Merlaine Chrispin Brutus, director general of Entraide Bénévole Kouzin Kouzin’, an organization focused on children’s integration, illustrated the importance of the family unit that was threatened by last week’s earthquake. “No one asked the government to open the border for all Haitian refugees. That’s not what we want. People need to understand that. We ask for the reunification of families,” she said in French.
Brutus noted that the earthquake could have a profound impact on the fabric of the Haitian expatriate society. “It’s practically the loss of everything we had that was proof of our [material] culture…and so it tears out your heart to see your country completely devastated,” she said.
The City of Montreal has been quick in responding to the needs of Haitians both in the city and in Haiti. A mission of 34 police officers, doctors, nurses, and community representatives departed from Montreal early Wednesday morning – an operation that was scaled down from 100 personnel following a request from Foreign Affairs.
The borough of St.
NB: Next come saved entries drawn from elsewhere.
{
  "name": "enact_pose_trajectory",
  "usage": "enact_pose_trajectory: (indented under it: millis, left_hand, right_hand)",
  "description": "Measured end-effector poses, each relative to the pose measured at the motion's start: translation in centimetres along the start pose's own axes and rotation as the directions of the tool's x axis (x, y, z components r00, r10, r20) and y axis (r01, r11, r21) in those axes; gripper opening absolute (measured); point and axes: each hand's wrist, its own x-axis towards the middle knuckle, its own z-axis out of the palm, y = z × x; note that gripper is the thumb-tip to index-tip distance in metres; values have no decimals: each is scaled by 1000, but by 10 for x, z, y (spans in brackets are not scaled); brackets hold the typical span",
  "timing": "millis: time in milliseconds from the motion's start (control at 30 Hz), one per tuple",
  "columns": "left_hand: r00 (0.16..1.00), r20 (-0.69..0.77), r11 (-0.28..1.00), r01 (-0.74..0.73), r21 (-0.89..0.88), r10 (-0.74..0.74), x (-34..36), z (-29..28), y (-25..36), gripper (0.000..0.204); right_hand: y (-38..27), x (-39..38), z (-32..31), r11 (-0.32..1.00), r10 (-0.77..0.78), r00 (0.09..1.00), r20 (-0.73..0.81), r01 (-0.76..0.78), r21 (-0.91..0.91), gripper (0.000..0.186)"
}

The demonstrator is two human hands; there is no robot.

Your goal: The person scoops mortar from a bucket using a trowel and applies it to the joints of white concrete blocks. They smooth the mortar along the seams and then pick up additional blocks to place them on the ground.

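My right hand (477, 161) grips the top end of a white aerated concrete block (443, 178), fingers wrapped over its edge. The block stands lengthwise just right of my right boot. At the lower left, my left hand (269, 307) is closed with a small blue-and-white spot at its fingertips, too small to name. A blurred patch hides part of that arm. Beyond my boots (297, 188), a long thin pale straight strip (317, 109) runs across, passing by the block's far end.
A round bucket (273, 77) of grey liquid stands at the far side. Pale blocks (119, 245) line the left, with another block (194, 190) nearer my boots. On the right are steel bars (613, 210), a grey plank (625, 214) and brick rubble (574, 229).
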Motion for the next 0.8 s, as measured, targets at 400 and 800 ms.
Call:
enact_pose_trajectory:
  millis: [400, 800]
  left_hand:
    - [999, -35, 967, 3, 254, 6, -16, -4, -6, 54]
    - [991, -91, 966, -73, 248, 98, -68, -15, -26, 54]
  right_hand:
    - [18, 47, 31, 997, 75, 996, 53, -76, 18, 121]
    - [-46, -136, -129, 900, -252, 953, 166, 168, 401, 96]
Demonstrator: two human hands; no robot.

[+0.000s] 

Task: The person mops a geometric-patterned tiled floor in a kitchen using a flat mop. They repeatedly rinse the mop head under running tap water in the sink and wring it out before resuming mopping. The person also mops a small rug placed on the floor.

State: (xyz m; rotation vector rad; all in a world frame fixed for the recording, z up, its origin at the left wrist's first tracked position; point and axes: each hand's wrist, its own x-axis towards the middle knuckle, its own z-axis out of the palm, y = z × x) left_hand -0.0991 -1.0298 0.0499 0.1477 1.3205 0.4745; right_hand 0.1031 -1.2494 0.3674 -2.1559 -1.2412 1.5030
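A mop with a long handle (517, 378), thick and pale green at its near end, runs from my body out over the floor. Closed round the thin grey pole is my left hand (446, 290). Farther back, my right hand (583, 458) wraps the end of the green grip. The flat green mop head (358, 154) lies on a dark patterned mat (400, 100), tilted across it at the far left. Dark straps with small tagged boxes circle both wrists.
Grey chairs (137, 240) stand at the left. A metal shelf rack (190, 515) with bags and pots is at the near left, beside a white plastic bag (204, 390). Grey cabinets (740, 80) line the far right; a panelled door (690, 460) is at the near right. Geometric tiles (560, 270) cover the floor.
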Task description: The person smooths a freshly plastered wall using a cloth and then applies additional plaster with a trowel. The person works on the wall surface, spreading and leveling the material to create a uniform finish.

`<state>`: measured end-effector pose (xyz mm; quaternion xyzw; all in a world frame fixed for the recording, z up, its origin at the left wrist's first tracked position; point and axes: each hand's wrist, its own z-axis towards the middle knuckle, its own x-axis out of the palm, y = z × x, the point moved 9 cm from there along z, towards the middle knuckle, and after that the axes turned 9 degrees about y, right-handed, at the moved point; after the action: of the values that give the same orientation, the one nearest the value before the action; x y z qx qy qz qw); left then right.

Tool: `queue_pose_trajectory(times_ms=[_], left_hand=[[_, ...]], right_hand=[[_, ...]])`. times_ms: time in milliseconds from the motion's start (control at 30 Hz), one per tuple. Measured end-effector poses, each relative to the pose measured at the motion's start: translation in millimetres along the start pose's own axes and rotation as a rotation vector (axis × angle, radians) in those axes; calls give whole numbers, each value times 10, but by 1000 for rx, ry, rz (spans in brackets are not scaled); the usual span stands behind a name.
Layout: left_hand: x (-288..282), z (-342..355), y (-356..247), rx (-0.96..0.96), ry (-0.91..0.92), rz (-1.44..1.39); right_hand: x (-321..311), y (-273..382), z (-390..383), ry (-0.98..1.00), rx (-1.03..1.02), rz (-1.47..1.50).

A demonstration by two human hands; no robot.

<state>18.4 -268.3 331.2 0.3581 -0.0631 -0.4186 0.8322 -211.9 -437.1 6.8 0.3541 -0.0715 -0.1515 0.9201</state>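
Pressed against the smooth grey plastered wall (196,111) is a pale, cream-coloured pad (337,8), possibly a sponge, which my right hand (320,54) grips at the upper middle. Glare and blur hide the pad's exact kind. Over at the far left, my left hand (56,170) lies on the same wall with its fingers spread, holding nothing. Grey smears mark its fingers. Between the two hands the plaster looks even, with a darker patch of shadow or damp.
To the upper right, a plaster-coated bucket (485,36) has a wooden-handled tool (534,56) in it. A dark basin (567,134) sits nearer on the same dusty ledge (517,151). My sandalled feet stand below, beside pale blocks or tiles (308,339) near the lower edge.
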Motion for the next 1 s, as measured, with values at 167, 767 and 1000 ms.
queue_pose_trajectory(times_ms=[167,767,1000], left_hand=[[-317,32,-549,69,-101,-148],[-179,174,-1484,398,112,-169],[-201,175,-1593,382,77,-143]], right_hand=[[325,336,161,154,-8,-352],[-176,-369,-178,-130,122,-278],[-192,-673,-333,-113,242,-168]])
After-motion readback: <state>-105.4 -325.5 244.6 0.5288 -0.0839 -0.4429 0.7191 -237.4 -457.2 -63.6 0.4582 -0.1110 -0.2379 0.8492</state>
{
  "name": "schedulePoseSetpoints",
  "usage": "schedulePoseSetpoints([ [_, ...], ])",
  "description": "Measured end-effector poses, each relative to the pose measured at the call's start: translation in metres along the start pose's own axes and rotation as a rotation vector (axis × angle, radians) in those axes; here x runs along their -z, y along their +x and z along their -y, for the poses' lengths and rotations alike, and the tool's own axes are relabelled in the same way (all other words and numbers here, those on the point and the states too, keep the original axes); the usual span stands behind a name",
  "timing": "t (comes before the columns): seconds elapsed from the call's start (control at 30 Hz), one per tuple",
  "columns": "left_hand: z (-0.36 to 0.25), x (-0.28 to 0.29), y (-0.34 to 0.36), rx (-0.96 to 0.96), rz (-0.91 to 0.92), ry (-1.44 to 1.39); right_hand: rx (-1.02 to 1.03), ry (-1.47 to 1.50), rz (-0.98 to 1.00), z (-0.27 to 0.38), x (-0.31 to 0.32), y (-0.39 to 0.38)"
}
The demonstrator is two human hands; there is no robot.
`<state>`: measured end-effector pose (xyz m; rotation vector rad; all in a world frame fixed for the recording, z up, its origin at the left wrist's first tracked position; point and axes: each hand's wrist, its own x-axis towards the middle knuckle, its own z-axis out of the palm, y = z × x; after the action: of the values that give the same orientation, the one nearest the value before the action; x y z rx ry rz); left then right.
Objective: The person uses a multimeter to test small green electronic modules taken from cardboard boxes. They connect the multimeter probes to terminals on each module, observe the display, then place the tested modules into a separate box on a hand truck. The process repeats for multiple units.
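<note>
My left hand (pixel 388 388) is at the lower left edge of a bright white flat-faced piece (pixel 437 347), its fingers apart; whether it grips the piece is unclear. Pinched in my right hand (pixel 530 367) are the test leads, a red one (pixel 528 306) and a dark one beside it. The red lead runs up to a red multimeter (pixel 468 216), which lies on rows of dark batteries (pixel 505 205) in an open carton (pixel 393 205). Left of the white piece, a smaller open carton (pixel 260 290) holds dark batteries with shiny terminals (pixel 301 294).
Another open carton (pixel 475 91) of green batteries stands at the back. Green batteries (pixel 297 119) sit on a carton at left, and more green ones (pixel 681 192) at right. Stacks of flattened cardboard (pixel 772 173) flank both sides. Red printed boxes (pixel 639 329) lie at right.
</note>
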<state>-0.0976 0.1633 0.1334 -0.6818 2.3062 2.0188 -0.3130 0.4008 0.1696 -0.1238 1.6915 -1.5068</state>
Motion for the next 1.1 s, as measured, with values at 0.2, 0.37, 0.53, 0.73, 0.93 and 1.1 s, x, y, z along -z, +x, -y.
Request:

Michel is taking steps to open a call centre in an effort to better direct calls from concerned family members inquiring about services and information. The borough of Montreal-North has opened a multi-service aid centre to help its 11,000 residents of Haitian origin. “We’ve actually got the support of the City; they’re there with us,” said Villefranche.
Josette Jean-Pierre Rousseau, of the Point de ralliement des femmes d’origine haïtienne, an organization that provides resources to women of Haitian origin in Montreal, articulated the importance of women in Haitian society, and her hopes for a continuance of the presence of women’s groups there.
“We call [women] the poto-miton [pillar] of the country…from the perspective of the family, the economy, education. Often it’s women that are there at the base of the economy…so I don’t think that this is going to change anything,” Rousseau explained.
Rousseau also pointed to the difficulties faced by those structurally disadvantaged populations still on the ground in Haiti and women’s efforts to help them. “These people there, they can all see, they all have two feet, they have their legs, their arms, but the disabled and the blind? This is a country with 85,000 blind people because of water problems, air problems, pollution, and asbestos…. Often you’ll find a bunch of women getting together to bring [them] some help,” she said.
A conference about the reconstruction in Haiti is set to convene on January 25 in Montreal and will be attended by U.S. secretary of state Hillary Clinton, Haitian prime minister Jean-Max Bellerive, and French foreign affairs minister Bernard Kouchner.
Engler hoped that the conference would provide real change for Haiti, but remained skeptical of the aims of the leaders. “The hope is that they eliminate all of Haiti’s debt, that every bit of money that is put forward is in grants, not loans; that they prioritize building Haitian governmental and institutional capacity, not what some Canadian NGO wants. The hope is that they don’t use this as a disaster-capitalist move. But we’re definitely fearful that that’s what they’re trying to do,” said Engler, citing concerns about privatization of Haiti’s five remaining state-owned companies. “I would love to believe that the politics of Ottawa and Washington would change overnight, but [they won’t] unless we build something that forces it out.”
Community leaders remain hopeful that Haiti will be rebuilt in a way that will allow the country to retain its autonomy, and expressed gratitude toward the community responses in Montreal and Quebec at large.
“We are grateful to Quebec society and to Canadian society in general for the way these people have reacted to our people’s trouble – everyone. There’s not one Haitian who wouldn’t be thankful for this reaction, affectionate even,” said Brutus.
Rousseau also expressed deep appreciation, saying, “Thank you to the Canadian community, to the Quebec community, to the Montreal community, because we are feeling a powerlessness that keeps us from sleeping.”